Vendere una casa con amianto. Si puo?



Oggetto : quesito sulla corretta interpretazione dell'art. 1 della L. 257 inerente alle problematiche dell'amianto.

V isto l'interesse mostrato dalla Vostra rivista sulle problematiche relative all'amianto negli edifici, riteniamo interessante proporre la seguente discussione in merito alla problematica sulla commercializzazione di beni immobili con presenza di amianto.
Infatti in base all'art. 1 della Legge 27 marzo 1992 n. 257: "a decorrere da trecentosessantacinque giorni dalla entrata in vigore della presente legge sono vietate l'estrazione, l'importazione, l'esportazione, la commercializzazione e la produzione di amianto, di prodotti contenenti amianto...".
Quindi in tale contesto legislativo e da comprendere se la compravendita di un immobile dove in qualche sua parte (edile o impiantistica) vi sia ancora la presenza di materiali contenenti amianto, e da considerarsi, alla luce dell'articolo di legge sopra citato, una commercializzazione di prodotti contenenti amianto.

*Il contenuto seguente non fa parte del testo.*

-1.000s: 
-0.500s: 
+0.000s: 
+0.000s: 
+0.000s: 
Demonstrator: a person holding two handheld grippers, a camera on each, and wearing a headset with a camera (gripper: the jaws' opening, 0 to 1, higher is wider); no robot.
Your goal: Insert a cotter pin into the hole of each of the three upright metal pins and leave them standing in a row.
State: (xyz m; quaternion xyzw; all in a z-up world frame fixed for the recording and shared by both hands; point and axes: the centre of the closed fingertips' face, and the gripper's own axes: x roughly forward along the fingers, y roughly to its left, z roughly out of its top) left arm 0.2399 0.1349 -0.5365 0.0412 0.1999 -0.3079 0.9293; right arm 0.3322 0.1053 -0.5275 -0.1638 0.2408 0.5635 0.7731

Se tale fosse l'interpretazione corretta della legge, il mercato immobiliare subirebbe un brusco rallentamento, in quanto l'eventuale proprietario di un immobile interessato a venderlo si troverebbe nella condizione, per non incorrere in eventuali sanzioni amministrative e penali, ad effettuare prima della cessione una attivita di bonifica che elimini tutto l'amianto presente nell'edificio (comprese anche le eventuali parti comuni), nonché si potrebbero generare centinaia di migliaia di cause da parte di coloro che hanno acquistato immobili con amianto non ancora bonificati.
Inoltre non sarebbe sufficiente una attivita di bonifica fatta ai sensi dei DM 06.09.94 con la tecnica dell'incapsulamento o del confinamento, in quanto entrambe le tecniche prevedono di lasciare l'amianto sul posto, rendendolo sicuro.